I have to read a big XML document (gigabytes) which has &#XX; charset, where XX is less than 31. Usually, I am aware that these charsets (<32) are reserved for ASCII device control.
The author of the file decided to use this charset inside the text and to change it is something that is out of my hands.
I have tried different xml encoding scheme declarations, beyond UTF-8, when declaring the header of xml file: <?xml version="1.0" encoding ="UTF-8"?>
, but have no success when trying to render it in my XML parser.

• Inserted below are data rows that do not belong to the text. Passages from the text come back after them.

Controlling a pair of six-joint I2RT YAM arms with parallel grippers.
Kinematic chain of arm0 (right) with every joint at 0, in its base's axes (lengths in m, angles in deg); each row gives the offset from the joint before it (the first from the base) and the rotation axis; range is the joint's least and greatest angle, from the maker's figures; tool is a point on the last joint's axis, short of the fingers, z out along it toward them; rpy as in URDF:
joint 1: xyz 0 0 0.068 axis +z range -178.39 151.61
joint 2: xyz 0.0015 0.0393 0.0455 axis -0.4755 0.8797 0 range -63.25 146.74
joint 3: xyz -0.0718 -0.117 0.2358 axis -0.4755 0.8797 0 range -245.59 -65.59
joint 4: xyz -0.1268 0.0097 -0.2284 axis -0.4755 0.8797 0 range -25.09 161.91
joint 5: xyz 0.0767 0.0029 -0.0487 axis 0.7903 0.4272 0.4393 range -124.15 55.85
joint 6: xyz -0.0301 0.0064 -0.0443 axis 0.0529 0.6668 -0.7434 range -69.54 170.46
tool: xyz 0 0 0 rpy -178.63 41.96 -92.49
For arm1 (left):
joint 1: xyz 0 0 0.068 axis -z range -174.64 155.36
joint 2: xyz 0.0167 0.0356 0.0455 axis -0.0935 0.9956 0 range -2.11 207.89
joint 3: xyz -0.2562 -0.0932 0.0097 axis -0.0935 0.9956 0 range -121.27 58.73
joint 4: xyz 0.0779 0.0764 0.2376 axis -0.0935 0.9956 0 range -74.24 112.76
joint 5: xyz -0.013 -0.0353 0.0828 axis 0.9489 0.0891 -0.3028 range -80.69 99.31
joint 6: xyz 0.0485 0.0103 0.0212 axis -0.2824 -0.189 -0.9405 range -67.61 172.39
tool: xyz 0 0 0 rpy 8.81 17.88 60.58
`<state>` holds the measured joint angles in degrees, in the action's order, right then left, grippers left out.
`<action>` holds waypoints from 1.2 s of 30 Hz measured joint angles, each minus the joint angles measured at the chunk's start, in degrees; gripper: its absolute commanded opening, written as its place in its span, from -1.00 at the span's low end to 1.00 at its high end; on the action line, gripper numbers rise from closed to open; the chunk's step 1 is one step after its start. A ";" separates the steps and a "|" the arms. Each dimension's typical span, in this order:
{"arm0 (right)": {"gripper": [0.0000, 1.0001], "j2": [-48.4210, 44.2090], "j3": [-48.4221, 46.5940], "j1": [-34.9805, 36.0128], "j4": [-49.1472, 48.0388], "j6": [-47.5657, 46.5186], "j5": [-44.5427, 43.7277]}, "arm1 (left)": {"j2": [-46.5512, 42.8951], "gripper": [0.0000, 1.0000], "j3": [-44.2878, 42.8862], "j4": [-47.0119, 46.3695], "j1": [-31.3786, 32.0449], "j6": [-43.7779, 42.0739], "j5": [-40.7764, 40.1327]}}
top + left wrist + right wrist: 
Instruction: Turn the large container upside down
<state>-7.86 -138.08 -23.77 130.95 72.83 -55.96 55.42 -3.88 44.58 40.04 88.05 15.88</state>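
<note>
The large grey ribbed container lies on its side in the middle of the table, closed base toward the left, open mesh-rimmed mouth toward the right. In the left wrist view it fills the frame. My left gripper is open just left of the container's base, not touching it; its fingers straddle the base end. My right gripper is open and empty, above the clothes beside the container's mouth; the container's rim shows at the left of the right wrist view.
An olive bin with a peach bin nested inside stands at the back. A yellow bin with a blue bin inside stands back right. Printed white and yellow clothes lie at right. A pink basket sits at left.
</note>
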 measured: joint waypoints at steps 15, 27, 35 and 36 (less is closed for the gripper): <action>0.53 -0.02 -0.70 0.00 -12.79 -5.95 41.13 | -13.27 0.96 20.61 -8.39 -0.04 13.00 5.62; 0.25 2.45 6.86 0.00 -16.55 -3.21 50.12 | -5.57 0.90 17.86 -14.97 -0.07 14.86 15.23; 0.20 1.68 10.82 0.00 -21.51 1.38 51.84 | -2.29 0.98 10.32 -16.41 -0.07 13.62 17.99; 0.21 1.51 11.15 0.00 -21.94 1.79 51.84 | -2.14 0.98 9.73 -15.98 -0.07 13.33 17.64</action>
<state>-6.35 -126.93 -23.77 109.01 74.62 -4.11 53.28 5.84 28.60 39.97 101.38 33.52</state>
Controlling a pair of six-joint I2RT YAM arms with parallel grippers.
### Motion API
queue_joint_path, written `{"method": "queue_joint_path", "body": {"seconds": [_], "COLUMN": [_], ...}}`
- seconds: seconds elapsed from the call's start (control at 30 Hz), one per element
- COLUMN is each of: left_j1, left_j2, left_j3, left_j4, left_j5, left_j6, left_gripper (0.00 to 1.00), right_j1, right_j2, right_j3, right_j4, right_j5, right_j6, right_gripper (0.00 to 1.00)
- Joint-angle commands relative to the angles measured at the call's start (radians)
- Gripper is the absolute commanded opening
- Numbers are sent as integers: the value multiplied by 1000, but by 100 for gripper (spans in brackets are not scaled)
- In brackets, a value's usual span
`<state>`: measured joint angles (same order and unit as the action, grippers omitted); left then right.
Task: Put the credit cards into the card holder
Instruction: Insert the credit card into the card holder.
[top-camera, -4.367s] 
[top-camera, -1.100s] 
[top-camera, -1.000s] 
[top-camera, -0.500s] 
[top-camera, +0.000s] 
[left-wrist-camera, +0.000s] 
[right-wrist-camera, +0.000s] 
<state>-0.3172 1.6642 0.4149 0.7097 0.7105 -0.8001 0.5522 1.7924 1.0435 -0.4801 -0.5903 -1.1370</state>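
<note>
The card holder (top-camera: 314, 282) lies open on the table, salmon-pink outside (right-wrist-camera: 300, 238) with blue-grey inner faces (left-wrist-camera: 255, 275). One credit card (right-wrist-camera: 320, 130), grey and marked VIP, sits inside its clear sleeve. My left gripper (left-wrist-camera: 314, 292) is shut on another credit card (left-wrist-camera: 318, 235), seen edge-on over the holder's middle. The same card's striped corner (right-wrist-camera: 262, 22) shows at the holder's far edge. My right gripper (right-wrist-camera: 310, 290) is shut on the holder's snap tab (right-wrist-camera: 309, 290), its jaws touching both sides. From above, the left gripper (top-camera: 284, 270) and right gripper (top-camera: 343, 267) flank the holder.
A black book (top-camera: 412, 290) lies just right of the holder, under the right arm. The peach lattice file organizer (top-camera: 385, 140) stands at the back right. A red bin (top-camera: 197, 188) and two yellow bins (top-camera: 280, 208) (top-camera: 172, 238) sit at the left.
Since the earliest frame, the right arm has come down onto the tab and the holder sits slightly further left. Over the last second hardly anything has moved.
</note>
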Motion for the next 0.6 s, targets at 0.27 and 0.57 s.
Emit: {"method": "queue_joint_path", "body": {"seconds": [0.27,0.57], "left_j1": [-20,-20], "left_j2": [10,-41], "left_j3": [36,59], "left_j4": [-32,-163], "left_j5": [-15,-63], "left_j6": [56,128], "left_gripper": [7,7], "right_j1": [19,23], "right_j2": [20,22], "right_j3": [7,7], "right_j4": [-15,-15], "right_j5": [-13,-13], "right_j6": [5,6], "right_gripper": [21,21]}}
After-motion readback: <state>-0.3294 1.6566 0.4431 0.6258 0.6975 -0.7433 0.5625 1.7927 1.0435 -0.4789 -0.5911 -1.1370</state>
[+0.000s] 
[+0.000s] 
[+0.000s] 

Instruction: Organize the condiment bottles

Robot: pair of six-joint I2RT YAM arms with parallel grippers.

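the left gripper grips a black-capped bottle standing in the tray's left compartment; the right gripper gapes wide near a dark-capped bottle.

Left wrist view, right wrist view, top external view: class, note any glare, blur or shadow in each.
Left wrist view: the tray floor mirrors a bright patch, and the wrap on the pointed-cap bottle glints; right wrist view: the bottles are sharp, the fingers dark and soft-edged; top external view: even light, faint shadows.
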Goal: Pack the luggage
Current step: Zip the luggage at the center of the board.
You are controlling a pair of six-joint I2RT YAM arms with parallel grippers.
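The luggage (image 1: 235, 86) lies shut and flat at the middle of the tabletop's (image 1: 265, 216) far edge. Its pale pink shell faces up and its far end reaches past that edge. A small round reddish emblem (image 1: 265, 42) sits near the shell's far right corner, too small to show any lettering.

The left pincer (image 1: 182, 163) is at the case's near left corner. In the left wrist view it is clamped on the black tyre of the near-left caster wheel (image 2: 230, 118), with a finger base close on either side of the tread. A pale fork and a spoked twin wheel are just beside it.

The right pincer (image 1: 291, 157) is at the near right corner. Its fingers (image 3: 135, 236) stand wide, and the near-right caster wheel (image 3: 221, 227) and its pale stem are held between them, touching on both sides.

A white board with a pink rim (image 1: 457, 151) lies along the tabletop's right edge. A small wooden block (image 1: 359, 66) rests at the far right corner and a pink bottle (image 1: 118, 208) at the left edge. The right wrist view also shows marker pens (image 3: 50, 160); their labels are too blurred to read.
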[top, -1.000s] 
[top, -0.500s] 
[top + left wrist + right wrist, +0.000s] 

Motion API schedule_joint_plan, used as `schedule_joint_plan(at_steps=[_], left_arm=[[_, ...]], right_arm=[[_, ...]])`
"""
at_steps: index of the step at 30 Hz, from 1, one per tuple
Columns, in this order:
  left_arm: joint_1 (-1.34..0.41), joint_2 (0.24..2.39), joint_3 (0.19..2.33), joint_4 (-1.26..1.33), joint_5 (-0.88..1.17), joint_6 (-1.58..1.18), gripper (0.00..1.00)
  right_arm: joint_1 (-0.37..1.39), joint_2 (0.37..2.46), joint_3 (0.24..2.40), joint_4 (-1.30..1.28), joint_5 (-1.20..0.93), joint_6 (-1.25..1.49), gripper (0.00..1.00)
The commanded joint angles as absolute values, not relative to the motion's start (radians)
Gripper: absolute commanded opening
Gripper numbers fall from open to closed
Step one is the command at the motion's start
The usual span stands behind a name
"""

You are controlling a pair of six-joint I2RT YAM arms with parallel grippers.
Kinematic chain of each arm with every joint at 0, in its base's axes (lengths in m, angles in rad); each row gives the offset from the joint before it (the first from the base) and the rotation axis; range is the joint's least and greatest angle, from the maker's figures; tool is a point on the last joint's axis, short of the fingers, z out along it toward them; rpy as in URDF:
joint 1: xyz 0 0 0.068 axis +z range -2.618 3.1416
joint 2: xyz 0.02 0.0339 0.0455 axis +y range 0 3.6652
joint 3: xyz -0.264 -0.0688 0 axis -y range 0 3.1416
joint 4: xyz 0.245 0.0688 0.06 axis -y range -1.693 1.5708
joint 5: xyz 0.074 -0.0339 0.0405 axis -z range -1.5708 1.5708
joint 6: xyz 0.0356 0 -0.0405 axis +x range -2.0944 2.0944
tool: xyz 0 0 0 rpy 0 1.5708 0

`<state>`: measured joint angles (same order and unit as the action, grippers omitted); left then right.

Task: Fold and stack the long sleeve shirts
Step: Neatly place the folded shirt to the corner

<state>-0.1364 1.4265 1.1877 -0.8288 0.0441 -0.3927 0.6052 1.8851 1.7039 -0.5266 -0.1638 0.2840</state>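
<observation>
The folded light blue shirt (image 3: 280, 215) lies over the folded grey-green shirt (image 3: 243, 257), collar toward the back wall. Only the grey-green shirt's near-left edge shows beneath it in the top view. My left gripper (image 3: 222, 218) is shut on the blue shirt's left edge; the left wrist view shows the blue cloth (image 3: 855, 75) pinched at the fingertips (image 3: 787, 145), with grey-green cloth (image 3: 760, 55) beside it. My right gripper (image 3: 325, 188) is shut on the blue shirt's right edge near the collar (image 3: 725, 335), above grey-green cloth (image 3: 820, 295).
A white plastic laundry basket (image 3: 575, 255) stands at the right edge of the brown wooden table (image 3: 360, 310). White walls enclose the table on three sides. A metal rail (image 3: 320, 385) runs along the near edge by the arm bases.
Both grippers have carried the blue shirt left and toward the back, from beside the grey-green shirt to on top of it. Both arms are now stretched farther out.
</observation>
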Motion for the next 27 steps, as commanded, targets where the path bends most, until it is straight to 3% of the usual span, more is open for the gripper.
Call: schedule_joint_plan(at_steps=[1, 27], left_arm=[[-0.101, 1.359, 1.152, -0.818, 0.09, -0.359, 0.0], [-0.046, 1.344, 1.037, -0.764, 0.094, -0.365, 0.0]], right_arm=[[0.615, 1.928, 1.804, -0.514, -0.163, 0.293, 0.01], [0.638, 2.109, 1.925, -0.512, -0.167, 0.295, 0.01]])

To make the problem reproducible and clear, consider the simple xml file below (which, for example, has the charset after the name Fred):
<?xml version="1.0" encoding ="UTF-8"?>
<TABLE>
<GRADES>
<STUDENT> Fred  </STUDENT>
<TEST1> 1 </TEST1>
<TEST2> 2 </TEST2>
<FINAL> 3 </FINAL>
</GRADES>
<GRADES>
<STUDENT> Wilma </STUDENT>
<TEST1> 1 </TEST1>
<TEST2> 2 </TEST2>
<FINAL> 3 </FINAL>
</GRADES>
</TABLE>
When I read these file in different browsers, I get the error:
error on line 4 at column 22: xmlParseCharRef: invalid xmlChar value 1
I know that a possible solution is to pre-process the original file, finding and replacing the chars that causes the error, but does anybody know any other way to workaround this problem? Is there any specific encoding which supports &#XX; charset (XX < 32) ?